_REQUIREMENT_.
For the copy, please give all of the data again exactly and leave the pictures out.
○ ○ ○ ○ ○ ○ ○
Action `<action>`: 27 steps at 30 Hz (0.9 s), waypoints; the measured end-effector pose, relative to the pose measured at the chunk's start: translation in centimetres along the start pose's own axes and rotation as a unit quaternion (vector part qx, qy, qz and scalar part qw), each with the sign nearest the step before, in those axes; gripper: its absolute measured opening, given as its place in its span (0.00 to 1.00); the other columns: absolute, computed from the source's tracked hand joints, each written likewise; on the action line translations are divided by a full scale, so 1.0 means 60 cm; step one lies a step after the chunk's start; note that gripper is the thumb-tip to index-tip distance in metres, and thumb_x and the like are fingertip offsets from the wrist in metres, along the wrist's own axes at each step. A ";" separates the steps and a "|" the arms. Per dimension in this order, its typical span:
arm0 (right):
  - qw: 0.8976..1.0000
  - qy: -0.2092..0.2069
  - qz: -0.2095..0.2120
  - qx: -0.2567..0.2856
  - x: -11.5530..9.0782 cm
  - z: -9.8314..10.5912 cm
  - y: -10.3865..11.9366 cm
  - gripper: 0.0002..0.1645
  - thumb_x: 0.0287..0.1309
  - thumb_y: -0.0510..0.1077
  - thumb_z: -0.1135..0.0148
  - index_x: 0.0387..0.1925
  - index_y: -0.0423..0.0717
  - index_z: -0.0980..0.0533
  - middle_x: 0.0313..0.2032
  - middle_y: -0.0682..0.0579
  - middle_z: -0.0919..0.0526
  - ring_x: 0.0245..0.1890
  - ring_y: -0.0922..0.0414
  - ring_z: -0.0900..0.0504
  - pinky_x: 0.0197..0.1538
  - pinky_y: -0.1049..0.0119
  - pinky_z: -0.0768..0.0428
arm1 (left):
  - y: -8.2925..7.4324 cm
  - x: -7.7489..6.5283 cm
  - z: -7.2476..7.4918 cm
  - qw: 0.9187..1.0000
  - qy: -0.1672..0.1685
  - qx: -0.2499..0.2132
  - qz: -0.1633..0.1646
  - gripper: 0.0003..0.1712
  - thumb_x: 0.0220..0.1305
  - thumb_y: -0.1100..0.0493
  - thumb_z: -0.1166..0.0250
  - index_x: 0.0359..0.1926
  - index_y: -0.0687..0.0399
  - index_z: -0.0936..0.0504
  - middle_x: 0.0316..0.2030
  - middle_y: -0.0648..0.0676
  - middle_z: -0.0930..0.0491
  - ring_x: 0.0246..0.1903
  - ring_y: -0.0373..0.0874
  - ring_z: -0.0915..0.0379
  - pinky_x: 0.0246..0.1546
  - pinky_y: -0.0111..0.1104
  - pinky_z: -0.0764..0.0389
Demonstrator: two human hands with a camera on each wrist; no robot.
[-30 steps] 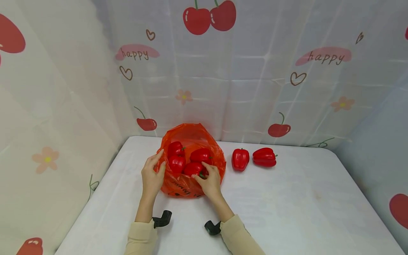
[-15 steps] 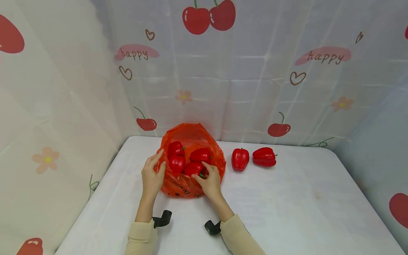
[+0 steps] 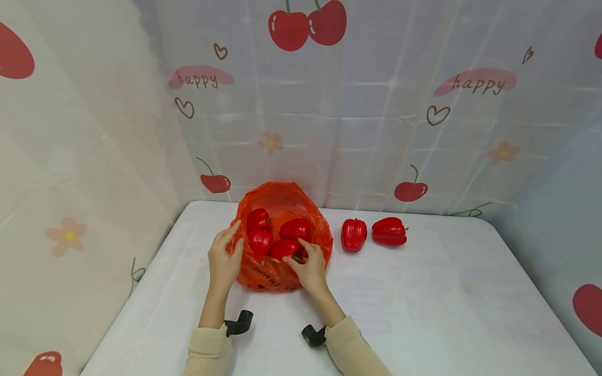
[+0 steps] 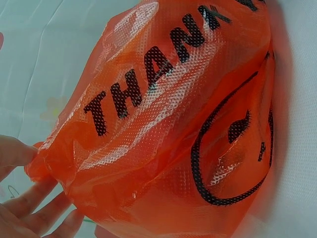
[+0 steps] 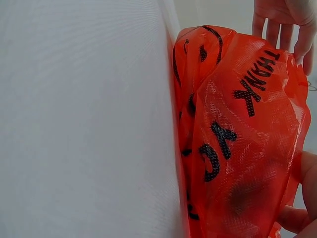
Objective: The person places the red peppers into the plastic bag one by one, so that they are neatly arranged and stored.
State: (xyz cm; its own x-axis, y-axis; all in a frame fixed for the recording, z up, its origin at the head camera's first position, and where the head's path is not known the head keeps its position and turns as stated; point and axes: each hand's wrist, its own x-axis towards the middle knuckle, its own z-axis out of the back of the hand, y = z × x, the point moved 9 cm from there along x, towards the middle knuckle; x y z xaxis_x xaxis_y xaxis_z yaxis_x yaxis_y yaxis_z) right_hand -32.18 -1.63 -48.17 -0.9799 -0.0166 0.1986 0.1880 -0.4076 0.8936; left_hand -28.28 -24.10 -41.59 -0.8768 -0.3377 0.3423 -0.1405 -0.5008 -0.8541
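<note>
An orange-red plastic bag [image 3: 270,277] with black lettering stands on the white table, its mouth spread toward the head camera. Several red bell peppers [image 3: 286,249] lie inside it. My left hand [image 3: 223,262] pinches the bag's left rim between thumb and fingers; the left wrist view shows the film bunched between the thumb and fingers [image 4: 37,193]. At the front right rim, my right hand [image 3: 310,266] holds the bag's edge, beside the stem end of the nearest pepper. Part of its grip is hidden behind the film in the right wrist view.
Two more red bell peppers, one upright [image 3: 354,235] and one on its side [image 3: 389,231], sit right of the bag on the white table [image 3: 423,303]. A cherry-printed curtain [image 3: 367,130] hangs behind the table's back edge. Black camera mounts [image 3: 240,322] are on both wrists.
</note>
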 end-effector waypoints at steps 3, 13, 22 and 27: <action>1.000 0.002 -0.006 0.005 0.000 0.003 0.000 0.37 0.50 0.46 0.25 0.62 0.40 0.26 0.52 0.38 0.26 0.50 0.45 0.25 0.53 0.52 0.17 | 0.000 0.000 0.000 1.000 0.001 -0.001 0.000 0.26 0.67 0.67 0.41 0.66 0.50 0.26 0.57 0.62 0.26 0.60 0.57 0.30 0.59 0.52 0.24; 0.997 0.000 -0.021 0.071 0.002 0.037 0.026 0.37 0.52 0.45 0.27 0.63 0.41 0.28 0.56 0.39 0.27 0.55 0.43 0.22 0.57 0.51 0.20 | -0.002 -0.002 0.002 1.000 0.000 -0.005 -0.008 0.26 0.67 0.67 0.41 0.65 0.51 0.25 0.57 0.63 0.25 0.59 0.58 0.30 0.60 0.52 0.24; 0.994 -0.058 0.022 0.094 0.024 0.136 0.057 0.36 0.52 0.45 0.27 0.62 0.41 0.27 0.56 0.40 0.25 0.59 0.44 0.25 0.59 0.50 0.22 | -0.003 -0.003 0.002 1.000 -0.001 -0.010 -0.010 0.26 0.67 0.68 0.41 0.65 0.52 0.25 0.56 0.63 0.25 0.59 0.57 0.30 0.60 0.52 0.25; 0.992 -0.114 0.036 0.046 0.058 0.224 0.045 0.35 0.53 0.45 0.28 0.62 0.42 0.27 0.56 0.41 0.25 0.59 0.46 0.26 0.62 0.49 0.23 | -0.006 -0.002 0.002 1.000 -0.005 -0.011 -0.015 0.26 0.66 0.68 0.41 0.65 0.52 0.25 0.56 0.63 0.25 0.59 0.58 0.30 0.60 0.52 0.25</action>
State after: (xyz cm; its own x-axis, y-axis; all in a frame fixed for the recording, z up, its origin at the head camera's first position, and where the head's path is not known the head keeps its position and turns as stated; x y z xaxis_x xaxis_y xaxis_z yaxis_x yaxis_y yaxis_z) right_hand -34.20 9.47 -39.68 -0.9252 0.1689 0.3398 0.2722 -0.3285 0.9044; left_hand -28.08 -23.99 -41.28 -0.8678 -0.3303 0.3711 -0.1765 -0.4932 -0.8518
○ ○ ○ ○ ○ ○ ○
_RESULT BELOW_.
Action `<action>`: 27 steps at 30 Hz (0.9 s), waypoints; the measured end-effector pose, relative to the pose measured at the chunk's start: translation in centimetres along the start pose's own axes and rotation as a unit quaternion (vector part qx, qy, qz and scalar part qw), each with the sign nearest the step before, in those axes; gripper: its absolute measured opening, given as its place in its span (0.00 to 1.00); the other columns: absolute, computed from the source's tracked hand joints, each written likewise; on the action line translations are divided by a full scale, so 1.0 means 60 cm; step one lies a step after the chunk's start; note that gripper is the thumb-tip to index-tip distance in metres, and thumb_x and the like are fingertip offsets from the wrist in metres, along the wrist's own axes at each step. A ";" separates the steps and a "|" the arms. Per dimension in this order, its typical span:
arm0 (right):
  - qw: 0.8976..1.0000
  - qy: -0.2092..0.2069
  - qz: -0.2095..0.2120
  - qx: -0.2567..0.2856
  - x: -11.5530..9.0782 cm
  - z: -9.8314..10.5912 cm
  - y: -10.3865..11.9366 cm
  - gripper: 0.0002..0.1645
  - thumb_x: 0.0287..0.1309
  - thumb_y: -0.0510..0.1077
  - thumb_z: -0.1135..0.0148
  - index_x: 0.0387..0.1925
  - index_y: -0.0423..0.0717
  - index_z: -0.0980..0.0533
  - middle_x: 0.0313..0.2032
  - middle_y: -0.0682..0.0579
  - middle_z: -0.0919..0.0526
  - ring_x: 0.0245..0.1890
  - ring_y: -0.0922..0.0414
  - ring_z: -0.0900..0.0504
  - pinky_x: 0.0197..0.1538
  - pinky_y: -0.1049..0.0119
  - pinky_z: -0.0768..0.0428
arm1 (left):
  - y: -8.2925..7.4324 cm
  - x: -7.7489..6.5283 cm
  - z: -7.2476..7.4918 cm
  - qw: 0.9187..1.0000
  - qy: -0.1672..0.1685
  - qx: -0.2499..0.2132
  - qz: -0.1633..0.1646
  - gripper: 0.0003..0.1712
  - thumb_x: 0.0220..0.1305
  - thumb_y: -0.1100..0.0493
  - thumb_z: -0.1166..0.0250
  - index_x: 0.0359..0.1926
  - index_y: -0.0687..0.0399
  - index_z: -0.0936..0.0504
  - middle_x: 0.0316..0.2030
  - middle_y: -0.0648..0.0676
  - middle_z: -0.0930..0.0491
  - ring_x: 0.0246..0.1903
  - ring_y: -0.0373..0.0874
  - ring_z: -0.0915..0.0379
  - pinky_x: 0.0246..0.1546
  - pinky_y: -0.0111..0.1104
  - pinky_z: -0.0764..0.0389
Demonstrator: two human hands with a camera on each wrist; no robot.
[-30 steps] 
[-15 steps] 
[+0 steps] 
[+0 steps] 
[+0 steps] 
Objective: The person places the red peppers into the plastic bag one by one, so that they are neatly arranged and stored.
State: (xyz cm; its own x-axis, y-axis; all in a frame fixed for the recording, z up, its origin at the head camera's first position, and where the head's path is not known the head keeps its position and turns as stated; point and axes: each hand's wrist, its own x-axis towards the middle knuckle, its own z-axis out of the back of the hand, y = z × x, the point moved 9 cm from there along x, towards the middle knuckle; x y z xaxis_x xaxis_y xaxis_z yaxis_x yaxis_y yaxis_z) right_hand -32.18 -1.63 -48.17 -0.9799 -0.0166 0.1986 0.1880 -0.4076 0.8936; left_hand -28.28 -24.10 -41.59 -0.8768 -0.3377 0.3423 -0.1405 -0.5008 -0.8541
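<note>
An orange-red plastic bag [image 3: 270,277] with black lettering stands on the white table, its mouth spread toward the head camera. Several red bell peppers [image 3: 286,249] lie inside it. My left hand [image 3: 223,262] pinches the bag's left rim between thumb and fingers; the left wrist view shows the film bunched between the thumb and fingers [image 4: 37,193]. At the front right rim, my right hand [image 3: 310,266] holds the bag's edge, beside the stem end of the nearest pepper. Part of its grip is hidden behind the film in the right wrist view.
Two more red bell peppers, one upright [image 3: 354,235] and one on its side [image 3: 389,231], sit right of the bag on the white table [image 3: 423,303]. A cherry-printed curtain [image 3: 367,130] hangs behind the table's back edge. Black camera mounts [image 3: 240,322] are on both wrists.
</note>
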 end-effector waypoints at steps 3, 13, 22 and 27: <action>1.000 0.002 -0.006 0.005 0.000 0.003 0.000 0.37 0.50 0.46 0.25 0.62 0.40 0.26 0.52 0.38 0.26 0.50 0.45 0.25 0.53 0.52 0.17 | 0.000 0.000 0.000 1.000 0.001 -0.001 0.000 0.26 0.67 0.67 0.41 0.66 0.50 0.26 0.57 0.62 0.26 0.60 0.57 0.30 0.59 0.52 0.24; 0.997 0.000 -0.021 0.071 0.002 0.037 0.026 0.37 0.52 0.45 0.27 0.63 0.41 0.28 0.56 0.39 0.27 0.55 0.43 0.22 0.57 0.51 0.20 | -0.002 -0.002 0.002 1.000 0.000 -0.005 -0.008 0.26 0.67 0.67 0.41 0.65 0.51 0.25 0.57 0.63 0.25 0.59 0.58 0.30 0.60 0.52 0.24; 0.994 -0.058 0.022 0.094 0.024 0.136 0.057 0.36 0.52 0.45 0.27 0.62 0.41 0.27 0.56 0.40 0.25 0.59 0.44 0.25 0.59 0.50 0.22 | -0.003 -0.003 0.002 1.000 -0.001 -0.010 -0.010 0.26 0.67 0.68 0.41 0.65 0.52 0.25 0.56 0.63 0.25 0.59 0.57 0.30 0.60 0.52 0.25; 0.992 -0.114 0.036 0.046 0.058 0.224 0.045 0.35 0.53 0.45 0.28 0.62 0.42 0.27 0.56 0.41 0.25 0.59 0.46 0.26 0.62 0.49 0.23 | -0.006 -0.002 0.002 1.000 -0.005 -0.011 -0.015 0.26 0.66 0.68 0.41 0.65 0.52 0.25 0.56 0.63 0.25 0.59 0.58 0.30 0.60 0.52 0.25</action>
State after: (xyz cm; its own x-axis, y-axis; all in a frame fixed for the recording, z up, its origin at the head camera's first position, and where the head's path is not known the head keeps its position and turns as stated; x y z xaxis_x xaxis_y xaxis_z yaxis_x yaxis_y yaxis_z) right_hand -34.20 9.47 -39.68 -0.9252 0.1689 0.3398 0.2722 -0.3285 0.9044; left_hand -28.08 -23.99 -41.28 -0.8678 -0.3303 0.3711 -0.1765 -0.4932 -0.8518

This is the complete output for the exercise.